- Task brief
In the listing below, find the line containing "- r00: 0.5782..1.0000" and the line containing "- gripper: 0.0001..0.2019". Repeat exactly those two lines and every line between them, nothing more.

- Source material
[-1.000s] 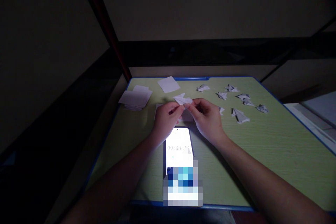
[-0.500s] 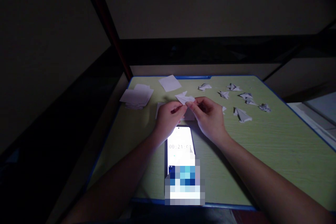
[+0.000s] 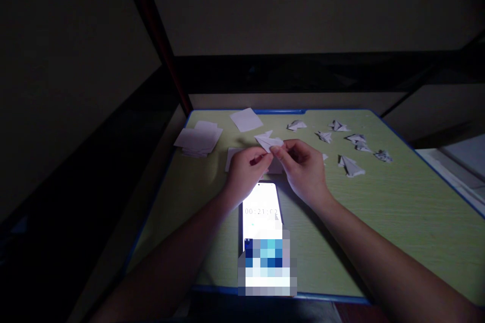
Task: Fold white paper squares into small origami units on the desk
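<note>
A small folded piece of white paper (image 3: 268, 142) with pointed tips is held up between both hands above the table. My left hand (image 3: 248, 169) is closed, pinching its lower edge. My right hand (image 3: 306, 169) is closed too, its thumb and forefinger gripping the right part of the fold. Beneath the hands a flat white sheet (image 3: 233, 157) lies partly covered. A lit phone (image 3: 262, 202) with running timer digits lies just below the hands, its lower part blurred out by blocks.
The green table (image 3: 379, 222) has a blue edge. A stack of white paper squares (image 3: 199, 139) lies at the left, and one more square (image 3: 246, 119) at the back. Several folded paper figures, including a larger one (image 3: 350, 166), are scattered at the right.
Hardly anything differs: the phone's timer has moved on by a second. Both hands keep their pinch on the folded paper, and the whole view has shifted very slightly.
</note>
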The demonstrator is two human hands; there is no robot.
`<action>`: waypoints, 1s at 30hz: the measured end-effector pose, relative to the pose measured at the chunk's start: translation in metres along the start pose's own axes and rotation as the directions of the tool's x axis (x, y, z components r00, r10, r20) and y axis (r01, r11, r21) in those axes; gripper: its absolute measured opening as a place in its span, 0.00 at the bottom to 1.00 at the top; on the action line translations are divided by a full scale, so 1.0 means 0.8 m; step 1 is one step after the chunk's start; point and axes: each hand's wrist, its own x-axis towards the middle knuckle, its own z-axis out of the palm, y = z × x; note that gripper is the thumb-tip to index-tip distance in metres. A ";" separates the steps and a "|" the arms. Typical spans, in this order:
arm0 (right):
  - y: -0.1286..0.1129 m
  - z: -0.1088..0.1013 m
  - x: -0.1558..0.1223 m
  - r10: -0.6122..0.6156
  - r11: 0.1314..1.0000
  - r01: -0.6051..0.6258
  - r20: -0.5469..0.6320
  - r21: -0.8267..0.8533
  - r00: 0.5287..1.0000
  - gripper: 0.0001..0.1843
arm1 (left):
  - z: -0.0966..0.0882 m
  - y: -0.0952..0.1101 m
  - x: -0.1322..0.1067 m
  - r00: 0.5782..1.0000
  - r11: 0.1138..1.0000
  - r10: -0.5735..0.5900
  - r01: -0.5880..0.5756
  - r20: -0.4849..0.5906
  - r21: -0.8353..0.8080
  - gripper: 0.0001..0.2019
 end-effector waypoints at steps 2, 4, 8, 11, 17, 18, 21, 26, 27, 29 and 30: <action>0.001 0.000 0.000 -0.006 1.000 0.006 0.001 0.004 1.000 0.10 | 0.000 -0.001 0.000 1.000 1.000 0.010 -0.010 -0.003 0.002 0.08; 0.001 0.000 -0.001 -0.014 1.000 0.014 0.006 -0.005 1.000 0.09 | -0.001 0.000 0.000 1.000 1.000 -0.005 0.005 -0.002 0.007 0.08; 0.001 0.000 -0.002 -0.016 1.000 0.016 0.009 -0.019 1.000 0.08 | -0.001 0.004 0.001 0.999 0.999 -0.040 0.040 0.000 0.002 0.07; 0.001 0.000 -0.002 -0.028 0.999 0.028 0.003 -0.031 1.000 0.08 | 0.000 0.006 0.000 0.999 0.999 -0.042 0.042 -0.006 -0.008 0.06; 0.000 -0.001 -0.002 -0.044 0.998 0.045 0.007 -0.039 0.999 0.07 | 0.000 0.004 0.000 0.999 0.999 -0.033 0.033 -0.015 0.018 0.06; 0.000 -0.001 -0.002 -0.044 0.998 0.044 0.006 -0.034 0.999 0.07 | 0.000 0.004 0.000 0.999 0.999 -0.027 0.028 -0.019 0.022 0.06; 0.000 -0.001 -0.001 -0.038 0.999 0.038 -0.001 -0.028 0.999 0.08 | -0.001 0.005 0.000 0.999 0.998 -0.049 0.049 -0.011 0.028 0.07; 0.001 -0.001 0.000 -0.031 0.999 0.031 -0.001 -0.033 1.000 0.08 | -0.002 0.005 0.001 1.000 0.999 -0.015 0.016 -0.023 0.045 0.07; 0.001 -0.001 0.000 -0.031 0.999 0.031 -0.003 -0.030 1.000 0.08 | -0.002 0.004 0.001 0.999 0.998 0.017 -0.015 -0.036 0.057 0.07; 0.001 -0.001 0.000 -0.026 0.999 0.025 -0.010 -0.027 1.000 0.09 | -0.003 0.003 0.002 0.996 0.994 0.071 -0.065 -0.062 0.091 0.07; 0.001 -0.001 0.000 -0.019 0.999 0.018 -0.012 -0.027 1.000 0.10 | -0.003 0.002 0.002 0.994 0.992 0.083 -0.075 -0.074 0.103 0.07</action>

- Answer below
  - r00: 0.5782..1.0000
  - r11: 0.1138..1.0000
  - r10: -0.5735..0.5900
  - r01: -0.5880..0.5756
  - r20: -0.4849..0.5906
  - r21: -0.8353..0.8080
  - gripper: 0.0001..0.2019

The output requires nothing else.